То, что он видел в прифронтовых городах, на железнодорожных станциях, ужасало. Тыловики – фуражиры, снабженцы, квартирьеры и прочие мародеры, – словно соревнуясь друг с другом, ударились в откровенный и бесстыжий грабеж. Повсюду было одно: шел великий торг. Ковры, мануфактура, посуда, бронза, картины отдавались за бесценок, если, конечно, оплачивались долларами, франками или фунтами стерлингов. Не вызывали возражения империалы и драгоценности. Принимались в уплату даже золотые зубы и коронки. Царские ассигнации спросом почти не пользовались.

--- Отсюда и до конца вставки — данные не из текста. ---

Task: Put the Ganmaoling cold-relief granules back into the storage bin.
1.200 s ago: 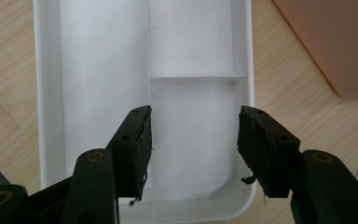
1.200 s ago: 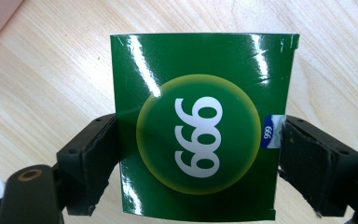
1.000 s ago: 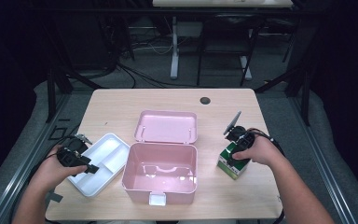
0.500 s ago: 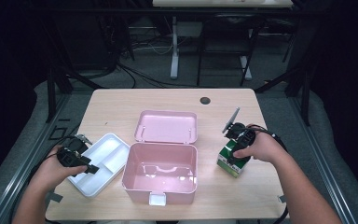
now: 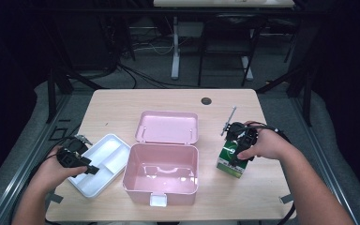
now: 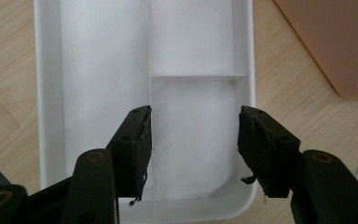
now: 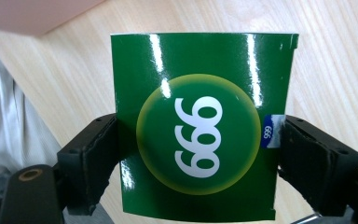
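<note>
A glossy green carton (image 7: 200, 93) marked 999 stands on the wooden table (image 5: 122, 105), to the right of the open pink box (image 5: 161, 190). My right gripper (image 7: 198, 163) is shut on it, with one pad pressed against each side. In the high view the same carton (image 5: 228, 165) sits under my right gripper (image 5: 236, 152). A white divided tray (image 6: 102, 70) lies left of the pink box. My left gripper (image 6: 193, 140) hovers open over its near end, and nothing is between the jaws. The high view places my left gripper (image 5: 88, 168) on the tray (image 5: 104, 150).
The pink box's lid (image 5: 168, 127) lies flat behind the box, and the box looks empty inside. A small dark round disc (image 5: 206, 101) sits near the table's far edge. Cables trail off the table's left side. Dark table legs and cables stand on the floor beyond.
</note>
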Tool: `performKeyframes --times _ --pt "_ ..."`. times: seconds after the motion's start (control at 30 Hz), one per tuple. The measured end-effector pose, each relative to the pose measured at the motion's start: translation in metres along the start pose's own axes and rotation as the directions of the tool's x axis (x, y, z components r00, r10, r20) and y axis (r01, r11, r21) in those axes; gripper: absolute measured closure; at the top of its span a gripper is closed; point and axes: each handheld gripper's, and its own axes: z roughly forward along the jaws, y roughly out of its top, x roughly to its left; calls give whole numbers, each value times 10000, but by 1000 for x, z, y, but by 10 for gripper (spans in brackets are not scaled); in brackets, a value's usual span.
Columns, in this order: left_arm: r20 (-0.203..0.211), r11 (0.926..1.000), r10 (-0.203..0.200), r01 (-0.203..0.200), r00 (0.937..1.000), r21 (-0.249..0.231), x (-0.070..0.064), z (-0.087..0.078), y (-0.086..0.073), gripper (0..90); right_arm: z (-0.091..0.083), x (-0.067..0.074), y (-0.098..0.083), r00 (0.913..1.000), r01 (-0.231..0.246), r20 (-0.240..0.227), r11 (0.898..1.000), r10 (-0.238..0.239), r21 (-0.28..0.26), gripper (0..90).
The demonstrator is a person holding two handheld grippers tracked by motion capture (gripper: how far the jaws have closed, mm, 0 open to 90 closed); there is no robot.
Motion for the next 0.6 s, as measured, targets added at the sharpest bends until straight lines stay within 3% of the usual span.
performKeyframes --times 0.2,0.33,0.6 --pt "26 10000 -46 46 10000 -12 1 0 -1 451 -7 8 2 9958 913 -23 9958 -913 -20 167" --pt "41 10000 -43 43 10000 -42 1 -1 -1 451 -14 14 5 9878 1558 74 9878 -1558 46 168" --pt "21 10000 -10 10 10000 -43 1 -1 -1 451 -28 26 12 9752 2208 144 9753 -2208 18 168"
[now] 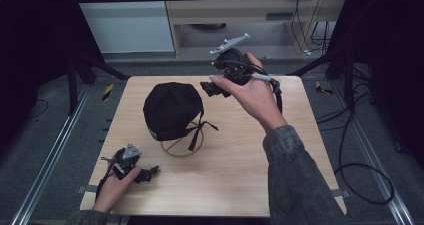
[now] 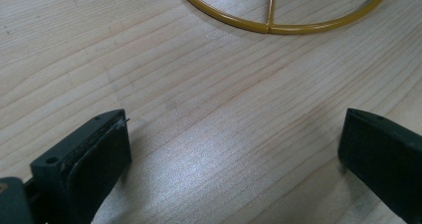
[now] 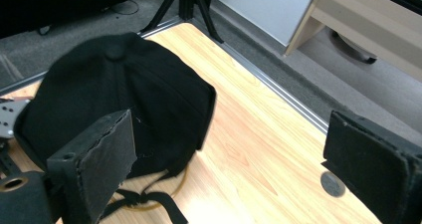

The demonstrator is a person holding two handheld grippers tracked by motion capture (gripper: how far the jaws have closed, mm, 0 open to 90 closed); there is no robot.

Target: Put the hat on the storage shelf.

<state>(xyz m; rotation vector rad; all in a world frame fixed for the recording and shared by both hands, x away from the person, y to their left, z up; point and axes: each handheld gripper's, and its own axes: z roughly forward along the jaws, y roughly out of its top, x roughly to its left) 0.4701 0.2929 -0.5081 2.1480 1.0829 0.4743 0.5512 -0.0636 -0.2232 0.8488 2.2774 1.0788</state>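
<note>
A black cap (image 1: 172,110) sits on a yellow wire stand (image 1: 182,152) at the middle left of the wooden table (image 1: 240,170), its black straps (image 1: 197,130) hanging on the near right. My left gripper (image 1: 150,172) lies low at the front left, jaws wide apart over bare wood (image 2: 234,149), with the stand's ring (image 2: 278,27) just ahead. My right gripper (image 1: 212,88) hangs above the far edge, right of the cap, and is open with nothing between the jaws (image 3: 234,154). The cap (image 3: 114,94) lies ahead of it.
A small round metal disc (image 3: 332,184) is set in the tabletop near its far edge. Black frame struts (image 1: 100,65) stand at the far corners. Cables (image 1: 360,170) lie on the floor to the right. A wooden cabinet (image 1: 240,15) stands behind the table.
</note>
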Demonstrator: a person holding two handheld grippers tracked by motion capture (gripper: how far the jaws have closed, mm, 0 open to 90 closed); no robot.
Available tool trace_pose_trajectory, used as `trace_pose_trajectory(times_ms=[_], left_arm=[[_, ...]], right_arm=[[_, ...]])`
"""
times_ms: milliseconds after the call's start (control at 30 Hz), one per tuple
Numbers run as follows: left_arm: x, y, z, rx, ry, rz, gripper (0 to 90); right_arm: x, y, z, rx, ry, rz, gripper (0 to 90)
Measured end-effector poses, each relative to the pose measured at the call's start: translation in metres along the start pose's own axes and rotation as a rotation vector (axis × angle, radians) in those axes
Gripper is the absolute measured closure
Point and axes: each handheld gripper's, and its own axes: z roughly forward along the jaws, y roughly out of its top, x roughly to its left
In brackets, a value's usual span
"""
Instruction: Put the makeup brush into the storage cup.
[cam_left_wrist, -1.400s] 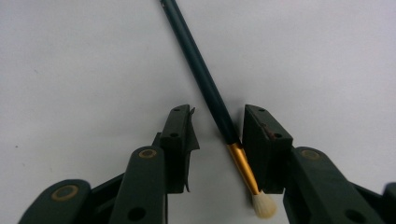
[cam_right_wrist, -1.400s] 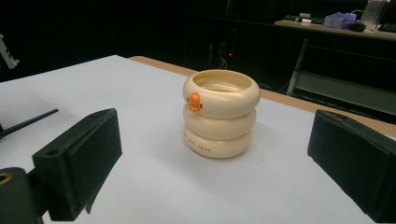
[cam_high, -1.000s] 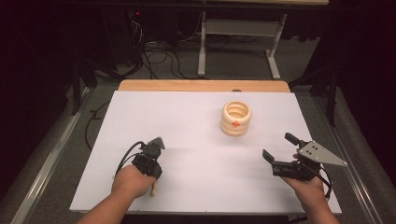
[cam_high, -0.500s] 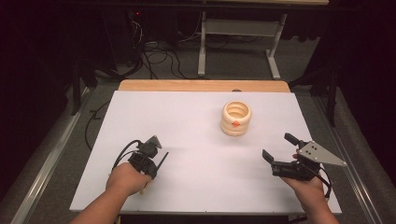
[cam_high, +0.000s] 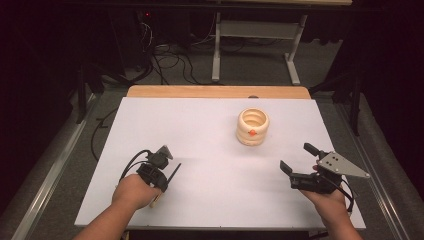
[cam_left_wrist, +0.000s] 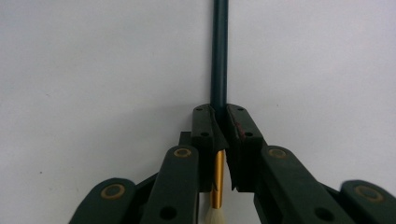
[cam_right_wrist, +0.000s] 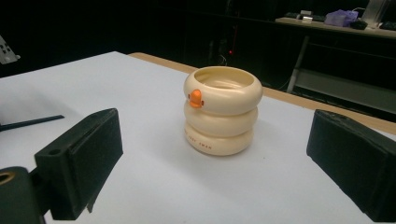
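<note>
The left gripper has swung since a second ago: then it pointed up the table, and now it lies lower and turned, with the slim dark-handled paintbrush slanting out ahead of it over the white tabletop. In the left gripper view its jaws are pressed together on that brush, just above the gold ferrule (pale bristles show behind the jaws). I judge the brush is now secured for carrying to the cream holder.

That cream ringed cup with an orange duck bill stands upright, well ahead of the left gripper and to its right, squarely in front of the right gripper, whose jaws are spread wide and hold nothing; it has not moved.

The handle's far end is cut off in the left gripper view, and the cup's small lettering is hard to read.
</note>
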Motion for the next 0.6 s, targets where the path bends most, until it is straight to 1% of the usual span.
trace_pose_trajectory(times_ms=[100, 267, 400, 600], left_arm=[[-0.0001, -0.0004, 0.0001, -0.003, 0.001, 0.005, 82.5], [-0.0011, -0.0013, 0.0001, -0.009, 0.010, 0.028, 82.8], [0.0002, -0.0021, 0.0001, -0.015, 0.001, 0.032, 83.1], [0.0003, -0.0023, -0.0002, -0.017, 0.000, 0.044, 83.4]], right_arm=[[-0.0003, -0.0004, 0.0003, -0.001, 0.002, -0.001, 5.0], [-0.0004, -0.0009, 0.0005, 0.000, 0.003, -0.001, 5.0], [-0.0003, -0.0009, 0.0006, 0.000, 0.003, 0.000, 5.0], [0.0000, -0.0012, 0.0009, 0.003, 0.000, -0.001, 5.0]])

А уж на бумажные деньги вооруженных сил Юга России – «колокольчики» – никто и смотреть не хотел.
Пьянство, лихоимство, воровство еще более толкали белое движение к краю пропасти. Преступный разгул, набирая силу в неразберихе тыла, полз в войска, заражал их своим тлетворным дыханием. Горько было думать об этом человеку, который не однажды пытался покончить с ним самыми решительными мерами.
Еще в первый день нынешнего, девятнадцатого года, словно в предвидении грядущих испытаний, генерал Деникин издал памятный циркуляр. В нем говорилось:
«Пьянство, разбой, грабеж, беззаконные обыски и аресты продолжаются. Многие офицеры не отстают от солдат и казаков. Я не нахожу поддержки в начальниках: почти всюду попустительство. Дальше этого терпеть нельзя. Самые высокие боевые заслуги не остановят меня перед преданием суду начальника, у которого безнаказанно совершаются безобразия».
Памятен был циркуляр не только строгостью тона, но и тем, что оказался он, подобно всем другим, совершенно невыполним. Решительности не хватило, чтобы раз и навсегда, самыми жестокими мерами, покончить с безобразиями. Стараясь поскорее одержать победу, Деникин на многое готов был закрыть глаза. Утешал себя и других обещанием, что уж потом-то будет воздано по заслугам. Напрасно. Ох, как напрасно! Вынужденная его терпимость порождала ощущение безнаказанности, безнаказанность вела к вседозволенности.
В Харькове не только железнодорожная станция, но и привокзальные пути были забиты гружеными вагонами. Перевозить военное имущество было не на чем. А с передовой сыпались жалобы, что не хватает патронов и снарядов!..
Командующий Добровольческой армией генерал Ковалевский был пьян и доложиться Верховному оказался не в состоянии. Встретились на следующий день. Ковалевский явился пред очами Деникина обрюзгший и измятый. Было видно, что пьет он не один день, а возможно, и не одну неделю. Но ни раскаяния, ни смущения Деникин на лице генерала не увидел. Более того, в глазах командующего Добрармией сквозили дерзость и непокорность.
Вот так все и кончается… Если даже самые исполнительные и преданные разуверились, на кого обопрешься?
– Доложите, Владимир Зенонович! – попросил Деникин и тут же предупреждающе добавил: – Диспозицию войск на сегодняшний день я изучил. Меня интересуют ваши соображения по поводу отступления.